- _WHAT YOU WILL DO_: Every line in the listing that holds "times" counts once; state the total and nothing more.

──────────

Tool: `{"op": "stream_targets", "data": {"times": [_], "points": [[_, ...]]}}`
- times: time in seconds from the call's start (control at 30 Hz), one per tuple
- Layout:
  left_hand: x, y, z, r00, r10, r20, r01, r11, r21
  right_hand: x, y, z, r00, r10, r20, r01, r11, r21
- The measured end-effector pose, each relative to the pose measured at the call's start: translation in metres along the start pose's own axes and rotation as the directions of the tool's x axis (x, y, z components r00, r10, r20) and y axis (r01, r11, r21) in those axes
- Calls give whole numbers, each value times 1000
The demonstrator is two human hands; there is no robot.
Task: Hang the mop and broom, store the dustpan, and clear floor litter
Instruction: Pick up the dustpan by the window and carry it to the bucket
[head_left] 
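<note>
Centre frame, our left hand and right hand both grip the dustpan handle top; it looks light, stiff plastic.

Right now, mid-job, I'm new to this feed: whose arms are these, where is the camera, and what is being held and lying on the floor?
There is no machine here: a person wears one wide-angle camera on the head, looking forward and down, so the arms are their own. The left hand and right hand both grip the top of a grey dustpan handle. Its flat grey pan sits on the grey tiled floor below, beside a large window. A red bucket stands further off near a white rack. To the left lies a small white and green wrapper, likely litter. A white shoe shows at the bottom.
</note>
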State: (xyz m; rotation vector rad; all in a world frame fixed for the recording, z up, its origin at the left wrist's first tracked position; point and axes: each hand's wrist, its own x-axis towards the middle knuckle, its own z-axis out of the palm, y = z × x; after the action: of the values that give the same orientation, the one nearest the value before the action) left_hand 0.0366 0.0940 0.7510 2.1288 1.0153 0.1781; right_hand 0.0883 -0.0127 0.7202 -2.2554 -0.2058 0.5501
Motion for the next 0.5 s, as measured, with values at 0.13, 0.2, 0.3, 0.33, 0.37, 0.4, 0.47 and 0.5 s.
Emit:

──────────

- _TASK OUTPUT_: 3